What she thought was a fixed-interest rate mortgage soon adjusted upward, and Ms. Suladdin fell behind on her payments and came close to foreclosure before Utah’s attorney general and the activist group Acorn interceded on behalf of her and other homeowners in the state.

“I was being bombarded by so many offers that, after a while, it just got more and more confusing,” she says of her ill-fated decision not to carefully read the fine print on her loan documents.

HSBC knew she was a good target because of products offered by data vendors, like “mortgage triggers” and “TargetPoint Predictive Triggers” from Equifax, which “advertises ‘advanced profiling techniques’ to identify people who show a ‘statistical propensity to acquire new credit’ within 90 days.”

Data brokers and lenders defend themselves by saying they are offering a service similar to a second opinion from a doctor.  It’s a good point, especially when you consider that a good doctor would never recommend an alternative treatment without going over all the risks and possible side-effects.  The question isn’t whether it was right or not to give her options; the question is whether she had enough information to weigh those options, especially in comparison to all the information HSBC had about her.
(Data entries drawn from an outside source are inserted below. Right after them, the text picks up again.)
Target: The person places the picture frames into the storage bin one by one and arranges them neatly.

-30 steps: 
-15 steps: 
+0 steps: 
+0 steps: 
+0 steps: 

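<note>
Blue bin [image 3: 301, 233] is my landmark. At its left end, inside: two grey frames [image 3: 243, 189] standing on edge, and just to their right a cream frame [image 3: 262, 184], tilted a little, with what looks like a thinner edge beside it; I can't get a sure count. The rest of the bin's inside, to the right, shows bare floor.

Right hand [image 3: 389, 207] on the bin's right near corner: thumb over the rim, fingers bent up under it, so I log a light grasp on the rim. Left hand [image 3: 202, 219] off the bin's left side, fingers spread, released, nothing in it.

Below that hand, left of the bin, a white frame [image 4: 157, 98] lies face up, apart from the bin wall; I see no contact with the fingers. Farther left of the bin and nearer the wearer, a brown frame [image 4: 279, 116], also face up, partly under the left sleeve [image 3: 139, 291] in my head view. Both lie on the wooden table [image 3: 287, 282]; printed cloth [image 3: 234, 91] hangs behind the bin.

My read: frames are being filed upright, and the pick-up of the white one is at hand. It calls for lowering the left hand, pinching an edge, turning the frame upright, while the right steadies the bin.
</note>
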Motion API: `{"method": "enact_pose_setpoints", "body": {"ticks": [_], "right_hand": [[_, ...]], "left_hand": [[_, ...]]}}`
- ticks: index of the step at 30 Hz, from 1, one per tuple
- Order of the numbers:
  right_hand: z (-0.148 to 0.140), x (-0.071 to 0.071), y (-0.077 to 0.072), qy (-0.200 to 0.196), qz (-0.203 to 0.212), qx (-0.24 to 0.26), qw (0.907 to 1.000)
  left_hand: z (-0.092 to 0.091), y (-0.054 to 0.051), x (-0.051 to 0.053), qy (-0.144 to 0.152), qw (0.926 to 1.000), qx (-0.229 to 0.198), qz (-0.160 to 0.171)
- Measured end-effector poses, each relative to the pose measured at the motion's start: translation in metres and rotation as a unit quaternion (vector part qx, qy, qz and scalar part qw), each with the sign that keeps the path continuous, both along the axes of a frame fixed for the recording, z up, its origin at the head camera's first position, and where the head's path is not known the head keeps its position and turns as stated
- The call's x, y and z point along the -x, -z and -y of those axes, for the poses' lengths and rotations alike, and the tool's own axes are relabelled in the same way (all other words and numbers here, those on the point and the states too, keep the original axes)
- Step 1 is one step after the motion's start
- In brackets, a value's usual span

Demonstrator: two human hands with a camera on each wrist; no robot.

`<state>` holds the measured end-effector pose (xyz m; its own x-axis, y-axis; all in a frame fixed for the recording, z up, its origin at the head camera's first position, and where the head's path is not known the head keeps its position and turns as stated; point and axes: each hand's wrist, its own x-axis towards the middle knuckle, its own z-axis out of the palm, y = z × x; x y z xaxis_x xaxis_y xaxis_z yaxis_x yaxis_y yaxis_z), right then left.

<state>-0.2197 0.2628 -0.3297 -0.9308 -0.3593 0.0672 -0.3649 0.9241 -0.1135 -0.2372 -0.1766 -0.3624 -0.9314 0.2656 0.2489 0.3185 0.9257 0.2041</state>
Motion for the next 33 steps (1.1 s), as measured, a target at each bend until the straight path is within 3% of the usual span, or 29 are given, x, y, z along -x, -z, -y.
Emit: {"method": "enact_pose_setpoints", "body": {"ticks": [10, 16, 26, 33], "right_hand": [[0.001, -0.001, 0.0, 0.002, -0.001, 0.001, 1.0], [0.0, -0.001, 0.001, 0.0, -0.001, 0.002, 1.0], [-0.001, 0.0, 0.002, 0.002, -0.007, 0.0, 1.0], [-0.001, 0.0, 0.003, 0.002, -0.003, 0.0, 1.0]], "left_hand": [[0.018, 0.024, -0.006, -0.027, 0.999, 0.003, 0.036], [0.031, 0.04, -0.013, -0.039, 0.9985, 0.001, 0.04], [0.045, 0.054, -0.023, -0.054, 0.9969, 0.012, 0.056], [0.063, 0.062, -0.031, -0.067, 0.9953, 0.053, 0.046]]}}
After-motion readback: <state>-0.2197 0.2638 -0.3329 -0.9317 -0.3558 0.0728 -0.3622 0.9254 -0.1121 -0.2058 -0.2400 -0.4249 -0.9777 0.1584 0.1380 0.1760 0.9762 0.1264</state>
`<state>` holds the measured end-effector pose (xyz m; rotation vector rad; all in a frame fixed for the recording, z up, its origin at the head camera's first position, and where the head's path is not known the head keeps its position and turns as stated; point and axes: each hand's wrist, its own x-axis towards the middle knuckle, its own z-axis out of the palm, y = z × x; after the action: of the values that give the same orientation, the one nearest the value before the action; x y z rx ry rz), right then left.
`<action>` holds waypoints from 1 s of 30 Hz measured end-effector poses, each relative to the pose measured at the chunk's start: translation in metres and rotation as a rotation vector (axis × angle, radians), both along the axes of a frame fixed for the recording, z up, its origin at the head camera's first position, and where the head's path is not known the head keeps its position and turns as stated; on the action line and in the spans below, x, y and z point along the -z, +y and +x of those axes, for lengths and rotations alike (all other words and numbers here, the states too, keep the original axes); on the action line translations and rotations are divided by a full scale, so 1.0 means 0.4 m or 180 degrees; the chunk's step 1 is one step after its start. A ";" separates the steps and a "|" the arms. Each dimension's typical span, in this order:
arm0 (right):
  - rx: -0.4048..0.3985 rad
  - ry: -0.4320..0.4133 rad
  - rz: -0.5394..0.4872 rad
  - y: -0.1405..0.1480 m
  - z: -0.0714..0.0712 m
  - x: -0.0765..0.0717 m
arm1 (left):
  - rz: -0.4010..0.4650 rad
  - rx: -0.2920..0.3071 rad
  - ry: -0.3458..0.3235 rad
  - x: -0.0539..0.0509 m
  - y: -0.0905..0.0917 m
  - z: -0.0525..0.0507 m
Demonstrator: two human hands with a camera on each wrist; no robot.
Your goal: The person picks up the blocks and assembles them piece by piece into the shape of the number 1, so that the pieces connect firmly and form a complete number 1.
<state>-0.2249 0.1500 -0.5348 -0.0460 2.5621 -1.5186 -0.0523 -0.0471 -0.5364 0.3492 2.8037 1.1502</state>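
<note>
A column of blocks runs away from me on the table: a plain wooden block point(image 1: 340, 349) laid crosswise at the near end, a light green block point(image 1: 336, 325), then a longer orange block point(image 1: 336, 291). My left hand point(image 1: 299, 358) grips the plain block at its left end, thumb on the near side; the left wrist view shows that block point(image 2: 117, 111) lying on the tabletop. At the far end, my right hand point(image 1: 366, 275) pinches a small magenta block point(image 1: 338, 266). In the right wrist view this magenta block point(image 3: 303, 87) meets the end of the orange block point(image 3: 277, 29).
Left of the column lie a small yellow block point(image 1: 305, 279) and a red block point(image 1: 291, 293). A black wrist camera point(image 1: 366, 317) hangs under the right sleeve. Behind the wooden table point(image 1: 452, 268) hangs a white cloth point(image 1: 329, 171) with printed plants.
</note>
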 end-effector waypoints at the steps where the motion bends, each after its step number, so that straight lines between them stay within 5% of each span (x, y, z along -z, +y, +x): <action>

The Internet Age allows all of us to have so much information all the time, but the kind of power that comes with data mining and data analysis tools belongs overwhelmingly to banks, search engine companies, and insurance companies, and not at all to to individuals and consumer protection organizations.  Sure, Ms. Suladdin could have tried to Google “HSBC Beneficial risks?”, but that pales in comparison to what HBSC Beneficial was able to do with her data.

Imagine if she had had data analytic tools similar to her bank’s.  I’m not talking about the ability to go to some online forum to ask questions about mortgages.  What if she had been able to access a database that would tell her what kind of mortgages others like her had received?  Or what was statistically likely to happen to interest rates?  Or a combination of these factors?

Or think about all these nonprofit organizations working hard to deal with the subprime mortgage crisis and the rapidly increasing rate of foreclosures.  Like many nonprofits that offer a service, the first step is to identify the people who need their help and notify them these services exist–not very different from what a business has to do in its marketing strategy.  Why shouldn’t nonprofits have access to the same data as the companies that offered those mortgages to these people in the first place?

Anyone who has read this blog knows, we don’t believe in fighting bad uses of data by shutting down data collection altogether.  Let’s fight fire with fire, data with data.

The great story of good data

Wednesday, October 22nd, 2008

I love stories.

You might think, then, that I wouldn’t love data.  Stories and data are often seen as two very different ways of presenting information.  Data is considered cold, impersonal, incomplete.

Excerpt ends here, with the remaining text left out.